L’histoire tourne autour d’une île. Cette île, c’est Ys, au milieu de l’océan Atlantique. En son centre vivent les citoyens, les Issois, protégés par leur forteresse. Tout autour, il y a le reste de la population. Les riverains, les saleuses, les marins, les sacripans, les sans-miroirs. Danaé Poussin, orpheline, en fait partie. Son ambition est de rejoindre la cité. Mais ce n’est pas cela qui la différencie des autres. Qui ne rêve pas de s’élever, de quitter les côtes, les dangers des équinoxes, l’odeur de la poiscaille, l’attaque perpétuelle du sel et de l’humidité, le fardeau des naufrages ? Non, ce qui différencie Danaé Poussin, c’est qu’elle sait nager. Ce don lui causera bonheurs et malheurs.
« Et quiconque a moindrement navigué sait que c’est presque impossible de retrouver quelqu’un tombé à l’eau. De toute façon, la plupart des naufragés meurent point noyés, ils meurent de soif ou de froid.

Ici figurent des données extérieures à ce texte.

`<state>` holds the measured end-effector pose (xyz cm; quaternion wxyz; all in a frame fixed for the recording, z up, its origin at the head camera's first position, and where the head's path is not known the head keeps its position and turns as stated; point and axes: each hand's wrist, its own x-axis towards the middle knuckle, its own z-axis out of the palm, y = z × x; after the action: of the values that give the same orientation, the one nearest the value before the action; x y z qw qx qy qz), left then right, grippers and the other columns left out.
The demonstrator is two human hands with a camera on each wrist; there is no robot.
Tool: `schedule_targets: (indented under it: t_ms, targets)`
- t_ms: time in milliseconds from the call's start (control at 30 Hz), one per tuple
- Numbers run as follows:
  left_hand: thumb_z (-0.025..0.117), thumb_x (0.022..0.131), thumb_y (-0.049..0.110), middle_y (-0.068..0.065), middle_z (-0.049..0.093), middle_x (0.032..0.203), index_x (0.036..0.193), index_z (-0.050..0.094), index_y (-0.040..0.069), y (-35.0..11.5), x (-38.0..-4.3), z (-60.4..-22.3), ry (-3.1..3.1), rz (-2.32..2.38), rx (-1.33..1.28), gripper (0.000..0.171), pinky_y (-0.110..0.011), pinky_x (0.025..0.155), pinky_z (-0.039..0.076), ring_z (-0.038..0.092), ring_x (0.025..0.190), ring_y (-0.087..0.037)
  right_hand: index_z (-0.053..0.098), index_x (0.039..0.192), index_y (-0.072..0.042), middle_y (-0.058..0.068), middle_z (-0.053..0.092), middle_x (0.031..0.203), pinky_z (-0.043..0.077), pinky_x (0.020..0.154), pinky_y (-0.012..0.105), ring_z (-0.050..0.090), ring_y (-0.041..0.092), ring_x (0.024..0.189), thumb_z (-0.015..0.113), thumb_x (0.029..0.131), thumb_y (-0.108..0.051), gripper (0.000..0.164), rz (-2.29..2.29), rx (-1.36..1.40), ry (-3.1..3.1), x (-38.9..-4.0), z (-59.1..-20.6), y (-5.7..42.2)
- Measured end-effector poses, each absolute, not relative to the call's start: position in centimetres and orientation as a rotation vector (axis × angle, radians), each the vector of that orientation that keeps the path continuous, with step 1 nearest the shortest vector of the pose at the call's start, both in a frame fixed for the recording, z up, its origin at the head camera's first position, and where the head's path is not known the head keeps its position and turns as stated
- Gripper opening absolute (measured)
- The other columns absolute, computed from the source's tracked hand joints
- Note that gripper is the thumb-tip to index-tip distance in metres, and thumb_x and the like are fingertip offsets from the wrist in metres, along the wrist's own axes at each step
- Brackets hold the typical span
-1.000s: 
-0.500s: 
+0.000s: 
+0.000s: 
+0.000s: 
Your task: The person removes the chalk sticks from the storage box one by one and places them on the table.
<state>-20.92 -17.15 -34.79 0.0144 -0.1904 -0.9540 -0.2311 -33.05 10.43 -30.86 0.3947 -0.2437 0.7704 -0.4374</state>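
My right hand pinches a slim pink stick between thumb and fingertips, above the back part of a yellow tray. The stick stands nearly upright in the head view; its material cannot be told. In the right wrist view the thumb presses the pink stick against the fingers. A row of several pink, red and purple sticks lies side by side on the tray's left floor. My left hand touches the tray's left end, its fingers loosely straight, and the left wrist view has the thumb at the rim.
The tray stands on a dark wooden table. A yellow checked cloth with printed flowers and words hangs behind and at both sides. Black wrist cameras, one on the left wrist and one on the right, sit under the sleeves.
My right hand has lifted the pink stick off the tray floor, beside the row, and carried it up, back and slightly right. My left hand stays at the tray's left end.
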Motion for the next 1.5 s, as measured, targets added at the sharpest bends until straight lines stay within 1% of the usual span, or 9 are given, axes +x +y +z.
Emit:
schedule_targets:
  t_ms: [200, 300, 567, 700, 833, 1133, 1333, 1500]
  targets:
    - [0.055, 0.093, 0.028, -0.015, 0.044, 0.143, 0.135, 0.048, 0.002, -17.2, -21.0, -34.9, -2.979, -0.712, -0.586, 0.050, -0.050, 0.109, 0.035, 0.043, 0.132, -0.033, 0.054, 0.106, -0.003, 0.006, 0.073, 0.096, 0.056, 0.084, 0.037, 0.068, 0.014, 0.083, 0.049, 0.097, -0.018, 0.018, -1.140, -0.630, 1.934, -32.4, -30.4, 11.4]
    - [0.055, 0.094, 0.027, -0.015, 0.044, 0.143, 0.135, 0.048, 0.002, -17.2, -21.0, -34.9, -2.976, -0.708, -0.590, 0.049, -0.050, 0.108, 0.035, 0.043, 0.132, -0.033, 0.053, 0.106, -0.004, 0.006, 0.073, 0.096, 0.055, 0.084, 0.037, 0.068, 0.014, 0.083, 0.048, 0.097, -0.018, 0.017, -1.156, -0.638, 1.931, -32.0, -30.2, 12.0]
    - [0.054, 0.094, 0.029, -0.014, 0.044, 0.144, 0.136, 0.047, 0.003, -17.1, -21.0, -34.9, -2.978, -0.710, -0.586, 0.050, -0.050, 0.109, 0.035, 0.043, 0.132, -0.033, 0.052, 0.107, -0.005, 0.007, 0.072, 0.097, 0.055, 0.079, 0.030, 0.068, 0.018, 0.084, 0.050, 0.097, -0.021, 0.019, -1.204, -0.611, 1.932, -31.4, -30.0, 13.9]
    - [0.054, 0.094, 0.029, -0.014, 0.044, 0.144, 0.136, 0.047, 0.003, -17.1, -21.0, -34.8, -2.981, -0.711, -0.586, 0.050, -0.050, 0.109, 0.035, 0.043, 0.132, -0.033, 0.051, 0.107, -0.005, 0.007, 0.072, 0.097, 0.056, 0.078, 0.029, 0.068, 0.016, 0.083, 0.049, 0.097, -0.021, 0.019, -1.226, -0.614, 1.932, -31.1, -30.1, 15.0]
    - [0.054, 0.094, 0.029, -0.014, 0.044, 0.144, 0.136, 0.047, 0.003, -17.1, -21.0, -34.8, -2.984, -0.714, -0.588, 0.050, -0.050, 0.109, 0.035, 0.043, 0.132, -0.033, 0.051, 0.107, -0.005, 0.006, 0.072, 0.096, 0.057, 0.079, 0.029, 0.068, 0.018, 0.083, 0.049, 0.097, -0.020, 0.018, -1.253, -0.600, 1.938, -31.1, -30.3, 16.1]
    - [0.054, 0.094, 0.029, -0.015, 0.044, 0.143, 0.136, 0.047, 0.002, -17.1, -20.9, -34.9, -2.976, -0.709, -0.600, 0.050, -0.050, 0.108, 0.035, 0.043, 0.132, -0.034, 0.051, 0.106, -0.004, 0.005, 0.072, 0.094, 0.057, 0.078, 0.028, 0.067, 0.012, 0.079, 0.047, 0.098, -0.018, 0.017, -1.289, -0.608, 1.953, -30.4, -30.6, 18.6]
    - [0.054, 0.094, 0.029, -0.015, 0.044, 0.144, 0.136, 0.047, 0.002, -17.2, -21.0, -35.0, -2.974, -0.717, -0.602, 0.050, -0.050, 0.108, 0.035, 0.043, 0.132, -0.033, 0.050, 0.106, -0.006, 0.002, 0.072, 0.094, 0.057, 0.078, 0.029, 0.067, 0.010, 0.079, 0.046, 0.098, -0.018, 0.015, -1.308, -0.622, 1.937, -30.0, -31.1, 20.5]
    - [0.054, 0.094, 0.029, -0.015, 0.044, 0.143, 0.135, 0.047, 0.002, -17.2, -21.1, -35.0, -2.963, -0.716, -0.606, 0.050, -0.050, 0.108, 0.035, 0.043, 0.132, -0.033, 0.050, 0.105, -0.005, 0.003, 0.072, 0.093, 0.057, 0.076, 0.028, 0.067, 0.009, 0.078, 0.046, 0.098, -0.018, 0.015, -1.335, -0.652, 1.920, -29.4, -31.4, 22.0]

Nager, c’est souffrir plus longtemps et survivre, c’est mourir plus lentement. »
Ce roman initiatique a deux grandes forces. La première, c’est son écriture. Dès qu’on l’ouvre, on sent le vent s’en échapper et nous fouetter le visage, nos lèvres se gercent et prennent le goût du sel quand on y passe la langue. On en a presque le mal de mer. La plume de Dominique Scali est incroyablement immersive. L’autrice s’amuse avec les mots, et on comprend rapidement que chaque phrase est un travail minutieux, qu’aucune lettre n’est le fruit du hasard.

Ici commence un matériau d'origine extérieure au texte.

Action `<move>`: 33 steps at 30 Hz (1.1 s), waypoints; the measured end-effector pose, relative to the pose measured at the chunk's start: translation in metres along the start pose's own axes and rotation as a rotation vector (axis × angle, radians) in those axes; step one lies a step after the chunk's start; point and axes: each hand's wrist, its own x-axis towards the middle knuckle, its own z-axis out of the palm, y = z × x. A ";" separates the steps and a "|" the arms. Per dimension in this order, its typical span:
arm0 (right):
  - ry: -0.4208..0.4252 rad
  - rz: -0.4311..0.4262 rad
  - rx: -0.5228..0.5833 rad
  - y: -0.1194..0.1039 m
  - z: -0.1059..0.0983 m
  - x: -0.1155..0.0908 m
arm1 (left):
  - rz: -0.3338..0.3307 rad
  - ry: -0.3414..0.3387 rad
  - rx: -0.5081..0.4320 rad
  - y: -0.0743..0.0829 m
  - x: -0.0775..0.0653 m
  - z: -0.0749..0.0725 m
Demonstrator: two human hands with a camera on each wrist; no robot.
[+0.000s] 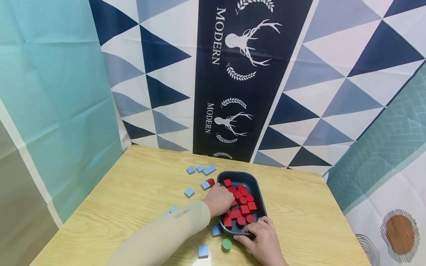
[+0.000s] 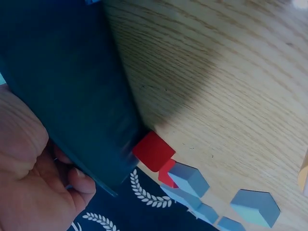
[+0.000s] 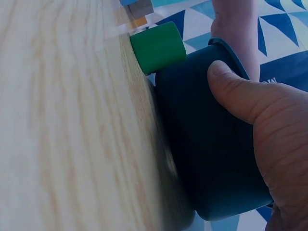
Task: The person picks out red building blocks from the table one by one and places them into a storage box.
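Observation:
A dark blue tray (image 1: 260,199) holds several red blocks, both cubes and cylinders. My left hand (image 1: 219,199) reaches over its left rim and down among the red blocks. In the left wrist view the same hand (image 2: 45,168) has curled fingers behind the tray wall (image 2: 82,96); I cannot tell whether they hold a block. My right hand (image 1: 264,240) grips the near right corner of the tray, thumb (image 3: 228,79) against the outer wall. Beside that corner stands a green cylinder (image 1: 226,245). Just outside the left rim lies a red block (image 1: 210,182).
Several blue blocks lie left of the tray, among them one block (image 1: 189,192) and a longer one (image 1: 209,170) toward the back. Nearer are two more blue blocks, one (image 1: 216,231) beside the tray and another (image 1: 203,251). A patterned curtain (image 1: 159,74) hangs behind the wooden table (image 1: 133,184).

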 end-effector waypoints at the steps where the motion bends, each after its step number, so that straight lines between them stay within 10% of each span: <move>1: -0.001 -0.001 -0.002 0.000 0.000 0.000 | 0.002 0.004 0.003 0.000 0.000 0.000; 9: 0.000 0.004 -0.009 0.000 -0.001 0.000 | 0.025 0.059 -0.031 -0.002 0.002 0.007; 14: -0.017 0.018 -0.006 -0.001 -0.001 0.000 | 0.062 0.156 -0.259 -0.017 0.000 0.007; 20: -0.035 0.042 -0.024 -0.002 -0.003 0.002 | -0.238 0.370 -0.614 -0.064 0.002 0.009; 23: -0.063 0.077 -0.026 -0.003 -0.003 0.002 | -0.383 0.350 -0.674 -0.082 0.001 0.016; 28: -0.098 0.103 -0.030 -0.003 -0.001 0.000 | -0.402 0.216 -0.599 -0.088 -0.003 0.030; 33: -0.072 0.083 -0.027 -0.003 0.000 0.002 | -0.250 0.163 -0.380 -0.081 -0.001 0.033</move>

« La folie, c’était d’avoir remarqué qu’il était toujours soigneusement rasé. D’avoir une fois pris acte de sa barbe de trois jours alors qu’il descendait de la Clardeye et d’avoir lâché un « diantre, la mer a dû être énorme ». C’était de se dire le matin que l’existence n’a de sens que si l’on plonge régulièrement et le soir, de se jurer de ne plus jamais se mouiller le bout du gros orteil. La folie, c’était de croire à la chaleur d’un soleil d’hiver juste parce qu’il brille. »
La deuxième force du roman, ce sont les interrogations politiques et sociétales qu’il soulève. Ys, avec son régime inégalitaire, sa Grande Rotation, ses Issois face aux Yssois, renvoie un miroir de nos sociétés, questionne les classes et les hiérarchies sociales.
« Qui contrôlait les forts et la muraille contrôlait Ys. Qui contrôlait Ys contrôlait l’Atlantique. Mais personne ne parvint jamais à contrôler les Issois. »
Il m’a manqué un quelque chose pour m’attacher vraiment à Danaé. Peut-être la plume était-elle trop belle et en même temps trop impersonnelle. J’aurais aimé être davantage dans sa tête, pour mieux appréhender ses réactions et ses émotions face aux événements qui lui tombaient dessus.
Cet ouvrage unique est avant tout un bel hommage aux marins, à l’océan, aux insulaires. Ys est un personnage à part entière.